Fra Angelico Makes Two Cappuccinos for Mark Rothko
The Great Artistic Studio in the Sky, where our story takes place, is a spacious area with all the clear northern light that any artist could want. It is conveniently located in an area that has all the amenities of midtown Manhattan such as delis and coffee shops, but has the peace and tranquility of a Tuscan hill town. It has canvases of different sizes, in addition to numerous easels, stacked against the walls. Although it has readily accessible tubes of paint, organized by color, on convenient shelves, no paint splatters mar its immaculate wooden floors. It also features a gleaming, high-end Italian coffeemaker, which is placed on a table between two comfortable leather armchairs. This is, in short, the Platonic Ideal of the Artist’s Studio—the Primal Site of Creativity.
The spirit of Mark Rothko enters the Artist’s Studio partially and transparently at first. When Mark has fully manifested, he first senses unconsciously, and then sees, a man dressed in a medieval monk’s habit who appears gradually, as Rothko himself had done. “Who…Who are you?”
“I am but a humble monk. My name on earth was Fra Angelico.”
“Fra Angelico The fresco artist? Nobody who paints like you has any reason to be humble. But what are you doing here?””
“I have come to show respect to you as a fellow artist who believed. Your belief was deep and pure.
“If my belief was so pure, how come I committed suicide?”
“Mark, my brother, you suffered so much without Our Lord.”
“My fellow Jews and I suffered greatly with your Lord.”
“Mark, we are all sinners…”
“And that’s not to mention the expulsion of the Jews from Spain in 1492, and the Holocaust and all the rest of it.”
“Even in Paradise I grieve for the sins of those Christians. I did what I could to show them the true way. That’s why I painted pure paintings. That’s why I was so drawn to the Immaculate Conception—the purest of all acts.”
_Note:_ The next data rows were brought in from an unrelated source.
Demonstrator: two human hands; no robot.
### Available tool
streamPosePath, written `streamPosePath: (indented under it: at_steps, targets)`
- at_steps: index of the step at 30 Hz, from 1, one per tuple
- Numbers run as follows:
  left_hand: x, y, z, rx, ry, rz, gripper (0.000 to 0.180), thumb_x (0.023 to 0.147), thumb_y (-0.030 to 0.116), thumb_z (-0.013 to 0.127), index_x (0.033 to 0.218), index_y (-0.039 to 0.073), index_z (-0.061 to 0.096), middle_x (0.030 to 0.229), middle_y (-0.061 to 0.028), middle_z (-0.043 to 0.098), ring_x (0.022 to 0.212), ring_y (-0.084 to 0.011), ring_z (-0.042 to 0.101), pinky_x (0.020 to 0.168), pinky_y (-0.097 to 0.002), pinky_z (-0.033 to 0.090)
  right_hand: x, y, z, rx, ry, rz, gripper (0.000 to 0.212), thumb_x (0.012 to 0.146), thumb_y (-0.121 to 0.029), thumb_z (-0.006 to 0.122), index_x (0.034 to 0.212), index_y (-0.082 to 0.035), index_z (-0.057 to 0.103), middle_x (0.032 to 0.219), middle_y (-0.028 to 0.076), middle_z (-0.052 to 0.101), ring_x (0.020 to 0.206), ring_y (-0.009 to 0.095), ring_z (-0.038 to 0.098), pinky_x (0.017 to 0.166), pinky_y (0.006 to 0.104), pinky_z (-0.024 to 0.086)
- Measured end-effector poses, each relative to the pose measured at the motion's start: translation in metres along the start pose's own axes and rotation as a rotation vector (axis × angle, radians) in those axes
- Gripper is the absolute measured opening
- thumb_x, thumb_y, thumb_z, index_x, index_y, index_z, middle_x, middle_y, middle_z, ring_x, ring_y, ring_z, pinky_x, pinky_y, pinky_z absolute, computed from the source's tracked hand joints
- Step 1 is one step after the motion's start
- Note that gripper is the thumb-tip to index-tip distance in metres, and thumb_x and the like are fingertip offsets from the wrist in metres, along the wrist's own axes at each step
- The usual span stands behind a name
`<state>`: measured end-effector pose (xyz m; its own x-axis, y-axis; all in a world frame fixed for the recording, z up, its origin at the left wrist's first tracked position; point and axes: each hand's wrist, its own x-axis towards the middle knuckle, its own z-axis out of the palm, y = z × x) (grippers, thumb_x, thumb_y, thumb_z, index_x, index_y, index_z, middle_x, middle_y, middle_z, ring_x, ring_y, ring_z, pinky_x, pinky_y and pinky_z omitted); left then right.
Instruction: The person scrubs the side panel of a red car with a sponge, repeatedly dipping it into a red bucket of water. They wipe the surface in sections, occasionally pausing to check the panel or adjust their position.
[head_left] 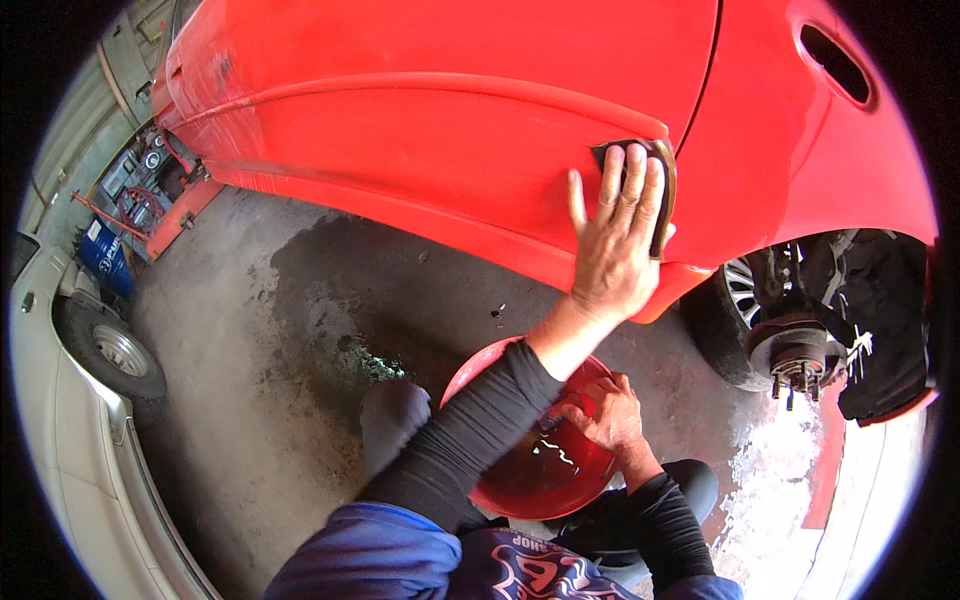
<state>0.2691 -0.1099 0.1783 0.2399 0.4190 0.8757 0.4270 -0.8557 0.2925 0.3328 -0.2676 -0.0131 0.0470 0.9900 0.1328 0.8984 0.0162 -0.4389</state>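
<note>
My left hand point(622, 235) is pressed against the lower door of a red car point(450, 140), its fingers stretched upward. Under the fingers it holds a dark brown sheet of sandpaper point(664, 200), which curls out along the thumb side close to the door's rear edge. Between my knees stands a red basin point(490, 490) with water inside. Over its right side is my right hand point(608, 418), fingers curled. Something small and partly hidden may be in them; I cannot make it out.
A bare wheel hub point(798, 360) shows in the car's wheel arch at the right, with a tyre point(715, 335) beside it. A pale vehicle point(85, 430) stands at the left. Beyond it are a blue drum point(105, 255) and a red jack point(185, 215). The concrete floor point(220, 330) has wet patches.
</note>
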Motion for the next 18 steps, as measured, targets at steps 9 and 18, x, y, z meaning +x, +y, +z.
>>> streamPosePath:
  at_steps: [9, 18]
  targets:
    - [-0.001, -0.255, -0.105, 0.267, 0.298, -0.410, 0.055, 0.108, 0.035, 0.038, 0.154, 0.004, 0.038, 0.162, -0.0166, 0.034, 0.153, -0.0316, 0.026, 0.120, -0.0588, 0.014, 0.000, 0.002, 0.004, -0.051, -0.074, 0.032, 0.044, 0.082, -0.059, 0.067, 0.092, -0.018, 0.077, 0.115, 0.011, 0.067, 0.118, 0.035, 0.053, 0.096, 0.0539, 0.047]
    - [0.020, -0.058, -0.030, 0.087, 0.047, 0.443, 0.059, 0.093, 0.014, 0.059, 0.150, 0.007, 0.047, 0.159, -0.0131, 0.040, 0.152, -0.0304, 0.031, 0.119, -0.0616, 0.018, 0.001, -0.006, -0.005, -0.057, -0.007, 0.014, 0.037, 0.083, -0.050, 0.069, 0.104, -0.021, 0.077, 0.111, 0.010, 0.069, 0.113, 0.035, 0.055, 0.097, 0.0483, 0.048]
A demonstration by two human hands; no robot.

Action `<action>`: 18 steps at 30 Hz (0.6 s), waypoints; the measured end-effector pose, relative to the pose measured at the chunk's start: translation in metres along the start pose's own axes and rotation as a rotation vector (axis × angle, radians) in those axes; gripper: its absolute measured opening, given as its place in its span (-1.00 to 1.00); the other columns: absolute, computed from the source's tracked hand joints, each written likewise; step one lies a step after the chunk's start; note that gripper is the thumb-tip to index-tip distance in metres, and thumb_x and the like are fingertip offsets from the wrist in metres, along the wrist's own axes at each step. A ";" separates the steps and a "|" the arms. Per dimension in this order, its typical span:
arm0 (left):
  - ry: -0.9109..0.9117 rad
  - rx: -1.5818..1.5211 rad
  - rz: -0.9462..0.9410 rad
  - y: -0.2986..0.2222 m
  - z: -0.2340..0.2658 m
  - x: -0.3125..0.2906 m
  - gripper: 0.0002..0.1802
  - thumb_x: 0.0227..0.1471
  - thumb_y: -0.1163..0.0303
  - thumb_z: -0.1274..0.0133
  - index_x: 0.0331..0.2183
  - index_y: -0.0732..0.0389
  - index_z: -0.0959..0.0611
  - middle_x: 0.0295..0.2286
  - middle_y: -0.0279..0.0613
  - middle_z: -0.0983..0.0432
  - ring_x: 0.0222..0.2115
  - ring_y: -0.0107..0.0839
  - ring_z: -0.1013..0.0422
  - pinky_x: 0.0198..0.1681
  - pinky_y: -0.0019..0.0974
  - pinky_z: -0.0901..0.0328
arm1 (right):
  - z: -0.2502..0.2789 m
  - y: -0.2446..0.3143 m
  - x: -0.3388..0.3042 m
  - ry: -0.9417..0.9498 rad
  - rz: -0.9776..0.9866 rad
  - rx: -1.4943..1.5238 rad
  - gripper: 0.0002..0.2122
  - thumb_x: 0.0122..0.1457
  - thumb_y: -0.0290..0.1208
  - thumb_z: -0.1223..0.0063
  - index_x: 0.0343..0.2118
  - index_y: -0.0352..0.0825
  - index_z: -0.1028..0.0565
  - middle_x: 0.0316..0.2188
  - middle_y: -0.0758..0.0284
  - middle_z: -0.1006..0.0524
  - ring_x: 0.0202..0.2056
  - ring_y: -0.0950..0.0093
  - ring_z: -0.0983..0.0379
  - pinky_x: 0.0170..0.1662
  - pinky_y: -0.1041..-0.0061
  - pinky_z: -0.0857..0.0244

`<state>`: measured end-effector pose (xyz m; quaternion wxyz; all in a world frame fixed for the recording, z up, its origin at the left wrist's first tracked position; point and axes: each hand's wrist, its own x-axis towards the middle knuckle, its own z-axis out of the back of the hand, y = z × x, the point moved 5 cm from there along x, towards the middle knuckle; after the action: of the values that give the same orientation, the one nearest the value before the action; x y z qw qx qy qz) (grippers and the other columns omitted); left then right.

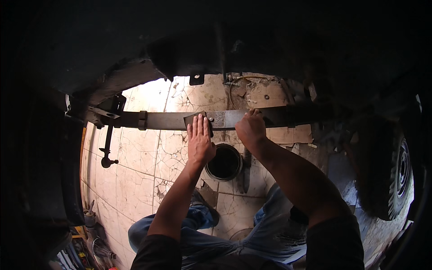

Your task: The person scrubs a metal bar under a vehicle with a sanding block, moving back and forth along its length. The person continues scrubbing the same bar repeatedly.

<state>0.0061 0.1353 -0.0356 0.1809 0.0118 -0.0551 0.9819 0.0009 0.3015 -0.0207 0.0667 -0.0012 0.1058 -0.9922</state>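
A long, flat steel leaf spring (168,121) spans the view from left to right, with a metal clip (142,120) around it toward the left. My left hand (200,139) lies on the spring with its fingers out straight. They press on a dark, square piece that looks like sandpaper (191,119). Just right of those fingertips a small bolt or pin (211,119) stands out from the steel, beside a brighter bare patch (233,119). My right hand (251,128) is closed at the spring's right part; whatever lies inside its curled fingers is hidden.
Below the spring, a dark round container (223,162) stands on the cracked tile floor (139,157). A rod with a ball joint (107,157) hangs at left. Dark vehicle bodywork (189,40) overhangs the top. A tyre (398,175) stands at right, and cardboard (265,94) lies beyond the spring.
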 end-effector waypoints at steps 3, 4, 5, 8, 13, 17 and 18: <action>-0.070 0.186 -0.034 0.009 -0.016 -0.007 0.07 -0.23 0.33 -0.13 0.27 0.38 0.01 0.30 0.10 0.19 0.34 -0.04 0.29 0.37 0.00 0.36 | 0.008 0.005 0.000 0.141 -0.014 0.019 -0.69 0.19 -0.33 0.07 -0.07 -0.27 -0.59 0.11 -0.04 -0.39 0.10 -0.01 -0.34 0.05 0.04 -0.24; -0.026 0.155 -0.022 0.013 -0.016 -0.002 0.07 -0.23 0.34 -0.14 0.27 0.38 0.00 0.30 0.08 0.18 0.34 -0.05 0.29 0.37 -0.01 0.35 | 0.008 0.005 0.002 0.152 -0.018 0.027 -0.69 0.18 -0.33 0.07 -0.07 -0.27 -0.59 0.11 -0.04 -0.39 0.10 -0.01 -0.34 0.04 0.04 -0.24; -0.002 0.148 -0.024 0.018 -0.014 0.008 0.07 -0.23 0.34 -0.14 0.27 0.37 0.00 0.30 0.08 0.17 0.35 -0.06 0.29 0.37 -0.02 0.35 | 0.008 0.005 0.003 0.163 -0.021 0.036 -0.69 0.18 -0.33 0.07 -0.07 -0.27 -0.59 0.11 -0.04 -0.39 0.11 -0.01 -0.34 0.04 0.05 -0.24; 0.051 0.128 -0.009 0.028 -0.005 0.023 0.08 -0.23 0.33 -0.16 0.27 0.37 -0.01 0.30 0.08 0.16 0.34 -0.07 0.28 0.37 -0.02 0.33 | 0.011 0.004 0.003 0.204 -0.005 0.049 -0.69 0.19 -0.33 0.07 -0.07 -0.26 -0.59 0.11 -0.04 -0.39 0.11 0.00 -0.34 0.05 0.05 -0.25; 0.084 0.067 0.056 0.002 0.002 0.008 0.15 -0.26 0.22 -0.22 0.27 0.39 0.00 0.30 0.12 0.15 0.34 -0.03 0.28 0.36 0.00 0.32 | 0.011 0.001 0.003 0.189 0.006 0.025 -0.71 0.17 -0.34 0.05 -0.10 -0.27 -0.60 0.08 -0.04 -0.41 0.09 0.03 -0.35 0.02 0.09 -0.26; 0.042 0.033 0.005 -0.001 -0.008 -0.012 0.12 -0.25 0.26 -0.20 0.27 0.35 -0.01 0.30 0.09 0.15 0.34 -0.05 0.27 0.36 0.02 0.31 | 0.013 0.004 0.000 0.132 0.001 0.034 -0.72 0.14 -0.36 0.02 -0.13 -0.31 -0.61 0.07 -0.06 -0.42 0.05 0.04 -0.37 -0.04 0.15 -0.30; 0.036 0.051 -0.019 -0.001 -0.007 -0.012 0.14 -0.26 0.24 -0.21 0.28 0.34 0.01 0.30 0.08 0.16 0.34 -0.05 0.28 0.36 0.02 0.31 | 0.014 0.003 0.000 0.155 0.001 0.044 -0.71 0.15 -0.37 0.02 -0.12 -0.31 -0.60 0.09 -0.07 -0.40 0.07 0.03 -0.36 -0.03 0.13 -0.30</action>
<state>0.0179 0.1323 -0.0427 0.1907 -0.0007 -0.0269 0.9813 0.0018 0.2956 -0.0074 0.0589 0.0772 0.0890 -0.9913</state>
“The Catholic Church has never been pure. Just look at the Renaissance Popes.”
“Grievous sins have been committed in the name of the Church. I know that people believe in pure doctrine, and yet they commit grievous, mortal sins. I cannot understand this…It goes beyond my feeble understanding…”
“So what? What’s your point?”
“The Church has sent me here in the name of all Christian sinners to beg your forgiveness for all the injustices done to Jews by the Church and those who believe in Her. I beg this on bended knee.”
Fra Angelico kneels in front of Mark and folds his hands in prayer. Mark looks at him in astonishment.
“Well, I gotta say, this is a first for me. No Catholic priest has ever begged for my forgiveness before.”
“I make angelic visits to other artists on behalf of our all too sinful Church and beg their forgiveness. Jewish artists are a specialty of mine. The sins of the Church before Jews are so great that I can only do a little, but we all do what we can.”
“But what about us being brothers, and all that?”
“As a token of my fraternal love, it would be a privilege to make a cappuccino for you. May I do that?”
“But you didn’t have electricity back in the Middle Ages.”
“What one Italian can design, another Italian can operate.”
“Okay, then. Go for it.”
Fra Angelico stands up and goes the coffeemaker. Mark adds, “I admired your frescoes, you know.”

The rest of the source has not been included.